S&P Global Ratings upgraded the debt ratings on Olin Corp., the parent of Winchester, due to its debt repayment and improving credit measures,
S&P said, “We expect that Olin Corp. will significantly improve its 2021 EBITDA and credit measures to levels well beyond our previous forecast, supported by its material debt repayment, its improving profitability stemming from management’s new electrochemical unit (ECU) optimization initiatives and an ongoing cyclical upturn related to the global macroeconomic recovery. Therefore, we raised our issuer credit rating on Olin to ‘BB+’ from ‘BB’. At the same time, we raised our issue-level rating on the company’s unsecured notes to ‘BB+’ from ‘BB’ and revised our recovery rating to ‘3’ from ‘4’. The ‘3’ recovery rating indicates our expectation for meaningful (50 percent-70 percent; rounded estimate: 65 percent) recovery in the event of a payment default. Concurrently, we lowered our issue-level rating on Olin’s term loan and revolving credit facilities to ‘BB+’ from ‘BBB-‘ and revised our recovery rating to ‘3’ from ‘1’. These facilities are now unsecured and pari passu with the company’s unsecured notes following the termination of the security agreement that provided guarantees and collateral securing the facilities.”

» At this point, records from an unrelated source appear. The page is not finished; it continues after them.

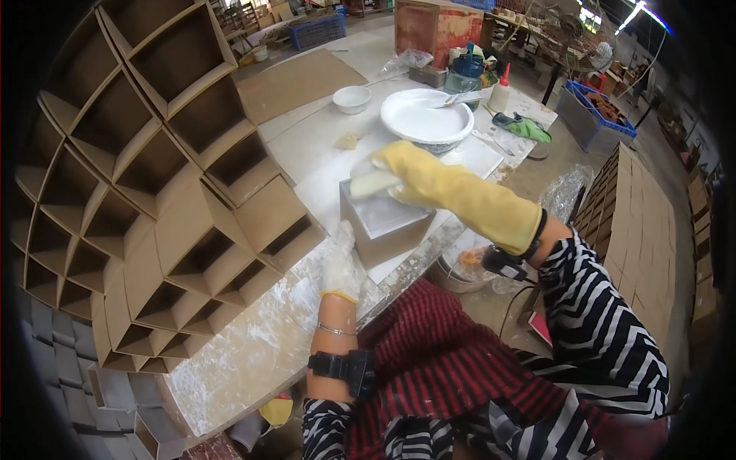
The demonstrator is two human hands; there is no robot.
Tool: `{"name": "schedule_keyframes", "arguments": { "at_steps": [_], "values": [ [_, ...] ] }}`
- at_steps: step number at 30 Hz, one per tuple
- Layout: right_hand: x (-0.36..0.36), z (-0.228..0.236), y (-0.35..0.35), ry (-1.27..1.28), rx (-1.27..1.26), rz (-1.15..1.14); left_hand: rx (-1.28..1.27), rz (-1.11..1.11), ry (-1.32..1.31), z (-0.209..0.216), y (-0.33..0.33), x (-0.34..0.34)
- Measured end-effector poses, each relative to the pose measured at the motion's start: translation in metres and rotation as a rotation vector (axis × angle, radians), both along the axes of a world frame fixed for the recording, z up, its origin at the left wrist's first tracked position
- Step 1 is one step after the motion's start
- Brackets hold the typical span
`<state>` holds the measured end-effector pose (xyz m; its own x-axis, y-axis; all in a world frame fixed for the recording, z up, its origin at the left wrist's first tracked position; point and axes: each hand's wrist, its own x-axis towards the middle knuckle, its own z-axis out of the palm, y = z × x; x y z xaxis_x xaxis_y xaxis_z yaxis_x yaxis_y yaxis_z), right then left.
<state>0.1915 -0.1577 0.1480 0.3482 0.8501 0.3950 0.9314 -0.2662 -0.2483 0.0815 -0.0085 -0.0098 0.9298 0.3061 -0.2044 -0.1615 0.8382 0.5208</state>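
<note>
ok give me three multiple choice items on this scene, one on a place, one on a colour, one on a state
1. Where is the right hand?
A. on top of the grey box
B. inside the large white basin
C. on the blue crate

2. What colour is the glove on the right hand?
A. green
B. yellow
C. black

3. What is the left hand doing?
A. lifting the small white bowl
B. hanging off the table
C. resting against the box's near side

Answers:
1 A, the hand presses a pale pad onto the box top.
2 B, the long glove is yellow.
3 C, the white-dusted hand lies against the box at table level.
</note>
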Motion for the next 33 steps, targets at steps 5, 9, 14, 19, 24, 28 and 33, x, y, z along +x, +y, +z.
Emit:
{"name": "schedule_keyframes", "arguments": {
  "at_steps": [5,9,14,19,24,28,33],
  "values": [
    [-0.005,0.009,-0.024,0.317,-0.125,0.390,0.044,-0.002,-0.022,0.005,-0.001,0.000],
    [0.005,0.020,-0.007,0.448,0.106,0.183,0.033,-0.003,0.013,-0.004,0.004,-0.002],
    [-0.006,0.000,0.002,0.296,0.050,0.079,0.084,-0.001,0.012,-0.013,0.005,0.009],
    [-0.010,0.011,-0.031,0.337,-0.078,0.316,-0.050,-0.059,0.033,0.004,0.001,0.001],
    [0.010,-0.003,-0.044,0.797,0.153,0.276,0.053,-0.027,0.013,-0.003,0.005,0.002],
    [0.006,-0.012,-0.041,0.413,-0.023,0.155,0.080,-0.060,-0.066,0.004,-0.001,0.003],
    [0.015,-0.007,-0.025,0.394,0.331,0.140,0.064,-0.060,-0.015,-0.008,0.007,0.005]
  ]
}}
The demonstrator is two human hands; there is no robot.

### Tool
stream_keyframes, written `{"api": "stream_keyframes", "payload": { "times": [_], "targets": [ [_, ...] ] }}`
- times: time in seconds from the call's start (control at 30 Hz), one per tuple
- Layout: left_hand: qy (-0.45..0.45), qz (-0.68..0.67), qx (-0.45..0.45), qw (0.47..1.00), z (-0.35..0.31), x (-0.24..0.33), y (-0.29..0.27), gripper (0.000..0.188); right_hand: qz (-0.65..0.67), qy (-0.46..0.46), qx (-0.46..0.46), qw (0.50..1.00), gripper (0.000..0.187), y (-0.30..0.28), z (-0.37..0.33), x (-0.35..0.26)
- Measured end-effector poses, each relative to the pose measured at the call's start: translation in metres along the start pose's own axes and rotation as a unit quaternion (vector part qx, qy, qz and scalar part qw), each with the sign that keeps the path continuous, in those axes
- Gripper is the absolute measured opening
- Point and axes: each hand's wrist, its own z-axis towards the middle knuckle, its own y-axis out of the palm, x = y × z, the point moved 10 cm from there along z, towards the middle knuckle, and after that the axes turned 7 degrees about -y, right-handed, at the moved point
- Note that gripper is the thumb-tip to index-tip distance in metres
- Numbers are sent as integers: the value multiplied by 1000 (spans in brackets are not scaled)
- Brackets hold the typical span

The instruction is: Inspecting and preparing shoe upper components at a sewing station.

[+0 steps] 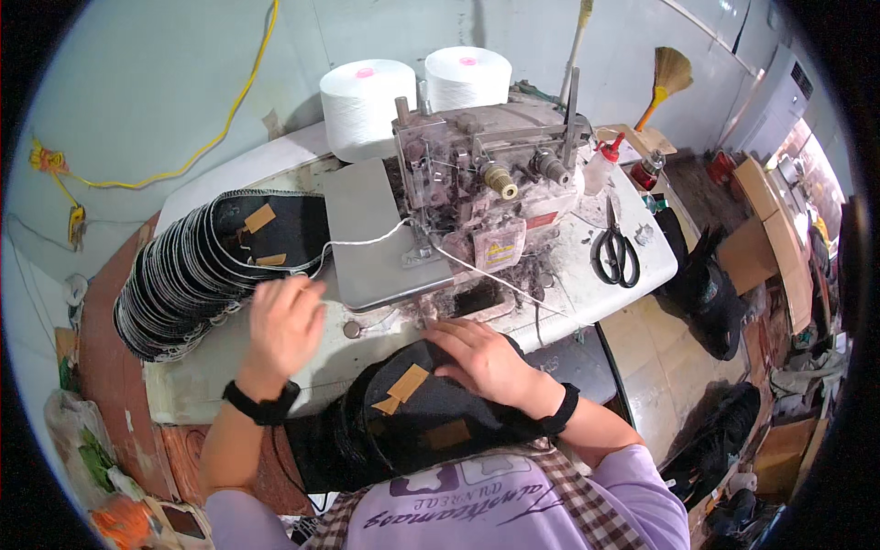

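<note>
My left hand is over the table, slightly blurred, with its fingers loosely apart and nothing visible in them. Just beyond it a fanned stack of black rounded fabric pieces with white stitched edges lies on the table. A white thread chain runs from the sewing machine to the piece on top. Over a pile of similar black fabric pieces at my lap, my right hand rests with fingers stretched along the top piece's far edge and thumb apart. Tan tags show on that piece.
Two white thread cones stand behind the machine. Black-handled scissors lie on the table's right, near a red-capped bottle. A grey plate sits left of the needle. Dark bundles and cardboard are at the right.
</note>
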Motion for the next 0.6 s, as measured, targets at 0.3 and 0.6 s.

S&P said its stable outlook reflected its expectation that Olin’s significant free cash flow generation in 2021, which it will primarily use for debt repayment, will lead to a material and sustainable improvement in its weighted-average credit metrics. S&P now expects the company to maintain weighted-average funds from operations (FFO) to debt of more than 30 percent, including FFO to debt of about 45 percent in 2021.